▶ [ACTIVITY] Take the records below and retype them line by line, from the first line through the one containing "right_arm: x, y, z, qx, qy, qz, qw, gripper"; stop there.

▶ [INPUT MATERIAL]
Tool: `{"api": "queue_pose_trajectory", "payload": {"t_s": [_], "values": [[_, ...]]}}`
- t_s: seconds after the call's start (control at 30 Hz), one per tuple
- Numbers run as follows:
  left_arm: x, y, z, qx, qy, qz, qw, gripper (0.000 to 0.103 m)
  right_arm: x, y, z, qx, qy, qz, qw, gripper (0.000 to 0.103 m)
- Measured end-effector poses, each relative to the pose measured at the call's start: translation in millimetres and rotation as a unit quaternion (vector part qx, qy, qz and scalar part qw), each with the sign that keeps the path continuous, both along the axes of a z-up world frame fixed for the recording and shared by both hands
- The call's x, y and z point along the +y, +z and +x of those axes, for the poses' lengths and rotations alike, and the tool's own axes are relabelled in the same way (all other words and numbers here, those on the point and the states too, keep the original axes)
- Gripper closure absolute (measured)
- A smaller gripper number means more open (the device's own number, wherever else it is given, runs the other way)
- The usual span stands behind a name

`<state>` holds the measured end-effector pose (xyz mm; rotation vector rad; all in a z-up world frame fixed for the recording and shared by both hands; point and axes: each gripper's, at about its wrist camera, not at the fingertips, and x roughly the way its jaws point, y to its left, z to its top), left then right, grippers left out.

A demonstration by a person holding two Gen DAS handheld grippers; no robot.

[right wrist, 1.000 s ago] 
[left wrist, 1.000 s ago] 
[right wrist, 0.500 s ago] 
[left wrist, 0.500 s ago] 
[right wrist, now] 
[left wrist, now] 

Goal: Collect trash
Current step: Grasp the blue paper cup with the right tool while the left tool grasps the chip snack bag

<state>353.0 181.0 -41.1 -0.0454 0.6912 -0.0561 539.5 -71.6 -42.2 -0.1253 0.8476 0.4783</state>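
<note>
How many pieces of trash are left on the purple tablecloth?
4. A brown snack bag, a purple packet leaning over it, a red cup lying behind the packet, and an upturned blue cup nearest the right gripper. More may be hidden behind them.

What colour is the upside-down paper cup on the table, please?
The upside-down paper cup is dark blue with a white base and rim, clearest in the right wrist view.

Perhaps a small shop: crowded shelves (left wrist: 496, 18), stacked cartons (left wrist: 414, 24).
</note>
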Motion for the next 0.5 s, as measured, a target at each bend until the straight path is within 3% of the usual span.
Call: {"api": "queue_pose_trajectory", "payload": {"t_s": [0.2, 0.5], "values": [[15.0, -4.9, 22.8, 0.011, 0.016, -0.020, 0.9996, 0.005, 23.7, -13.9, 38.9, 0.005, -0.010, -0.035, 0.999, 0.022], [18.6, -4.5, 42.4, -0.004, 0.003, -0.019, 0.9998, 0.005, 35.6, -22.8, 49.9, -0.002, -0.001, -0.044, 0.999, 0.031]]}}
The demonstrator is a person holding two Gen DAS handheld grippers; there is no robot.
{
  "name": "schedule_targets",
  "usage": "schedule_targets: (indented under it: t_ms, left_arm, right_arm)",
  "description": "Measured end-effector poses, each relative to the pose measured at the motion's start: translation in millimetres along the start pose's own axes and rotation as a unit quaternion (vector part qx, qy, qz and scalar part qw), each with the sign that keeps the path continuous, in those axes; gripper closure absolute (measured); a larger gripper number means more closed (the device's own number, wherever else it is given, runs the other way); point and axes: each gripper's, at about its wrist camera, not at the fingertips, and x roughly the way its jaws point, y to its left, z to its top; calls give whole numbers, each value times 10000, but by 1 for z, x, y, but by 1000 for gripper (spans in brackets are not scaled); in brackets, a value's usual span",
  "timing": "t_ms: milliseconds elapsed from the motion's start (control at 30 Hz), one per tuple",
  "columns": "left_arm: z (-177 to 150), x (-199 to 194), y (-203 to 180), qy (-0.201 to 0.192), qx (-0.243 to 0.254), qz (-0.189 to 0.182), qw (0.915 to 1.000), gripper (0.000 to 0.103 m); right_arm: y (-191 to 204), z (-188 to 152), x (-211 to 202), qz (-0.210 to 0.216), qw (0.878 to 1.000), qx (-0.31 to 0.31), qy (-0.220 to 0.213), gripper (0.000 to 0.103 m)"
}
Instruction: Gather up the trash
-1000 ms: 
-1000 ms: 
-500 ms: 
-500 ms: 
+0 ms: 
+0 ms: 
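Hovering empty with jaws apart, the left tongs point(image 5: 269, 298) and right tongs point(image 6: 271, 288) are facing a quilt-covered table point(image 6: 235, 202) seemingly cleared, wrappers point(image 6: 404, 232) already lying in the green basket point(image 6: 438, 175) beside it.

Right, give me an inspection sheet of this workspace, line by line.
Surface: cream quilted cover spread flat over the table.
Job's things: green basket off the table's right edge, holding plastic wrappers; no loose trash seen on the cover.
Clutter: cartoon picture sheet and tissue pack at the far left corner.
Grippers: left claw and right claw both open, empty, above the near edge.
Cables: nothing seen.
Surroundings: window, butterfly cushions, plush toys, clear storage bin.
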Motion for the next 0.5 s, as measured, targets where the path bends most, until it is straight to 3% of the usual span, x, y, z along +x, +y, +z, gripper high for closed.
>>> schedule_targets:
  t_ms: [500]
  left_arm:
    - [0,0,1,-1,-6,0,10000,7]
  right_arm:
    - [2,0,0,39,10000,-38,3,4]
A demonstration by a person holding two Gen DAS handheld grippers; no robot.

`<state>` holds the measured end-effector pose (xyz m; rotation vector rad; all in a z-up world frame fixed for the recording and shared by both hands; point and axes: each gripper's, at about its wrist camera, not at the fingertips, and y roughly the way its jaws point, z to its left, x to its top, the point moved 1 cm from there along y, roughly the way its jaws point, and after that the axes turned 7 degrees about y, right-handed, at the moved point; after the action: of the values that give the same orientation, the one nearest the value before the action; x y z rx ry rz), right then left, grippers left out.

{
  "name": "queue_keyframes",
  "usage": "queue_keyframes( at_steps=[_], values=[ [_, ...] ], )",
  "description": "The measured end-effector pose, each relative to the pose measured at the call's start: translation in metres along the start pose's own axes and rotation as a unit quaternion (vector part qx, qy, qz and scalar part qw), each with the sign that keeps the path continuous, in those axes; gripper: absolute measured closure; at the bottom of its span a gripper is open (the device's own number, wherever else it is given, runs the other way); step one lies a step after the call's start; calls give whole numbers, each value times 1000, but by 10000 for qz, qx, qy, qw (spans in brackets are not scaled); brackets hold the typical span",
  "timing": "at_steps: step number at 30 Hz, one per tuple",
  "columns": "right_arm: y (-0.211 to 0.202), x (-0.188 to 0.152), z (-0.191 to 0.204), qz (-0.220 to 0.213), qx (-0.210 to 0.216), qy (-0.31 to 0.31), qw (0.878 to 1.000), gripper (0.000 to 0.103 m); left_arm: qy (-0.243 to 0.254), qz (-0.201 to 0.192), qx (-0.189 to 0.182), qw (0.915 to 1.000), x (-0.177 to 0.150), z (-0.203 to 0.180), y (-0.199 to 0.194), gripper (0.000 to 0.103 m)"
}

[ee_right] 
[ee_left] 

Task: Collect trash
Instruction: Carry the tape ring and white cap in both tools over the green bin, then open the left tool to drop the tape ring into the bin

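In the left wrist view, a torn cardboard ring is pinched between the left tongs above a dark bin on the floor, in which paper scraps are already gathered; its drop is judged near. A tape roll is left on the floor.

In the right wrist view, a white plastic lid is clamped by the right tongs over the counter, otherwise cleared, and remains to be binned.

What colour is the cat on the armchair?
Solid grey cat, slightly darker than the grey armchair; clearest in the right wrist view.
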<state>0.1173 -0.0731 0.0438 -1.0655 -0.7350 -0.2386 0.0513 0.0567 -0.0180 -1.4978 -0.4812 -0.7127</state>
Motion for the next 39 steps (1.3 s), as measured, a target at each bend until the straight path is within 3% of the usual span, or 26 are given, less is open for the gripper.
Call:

▶ [EXPECTED ANSWER]
Tool: `{"api": "queue_pose_trajectory", "payload": {"t_s": [_], "values": [[_, ...]]}}`
- t_s: seconds after the call's start (control at 30 Hz), one per tuple
- Numbers run as follows:
  left_arm: x, y, z, qx, qy, qz, qw, gripper (0.000 to 0.103 m)
  right_arm: x, y, z, qx, qy, qz, qw, gripper (0.000 to 0.103 m)

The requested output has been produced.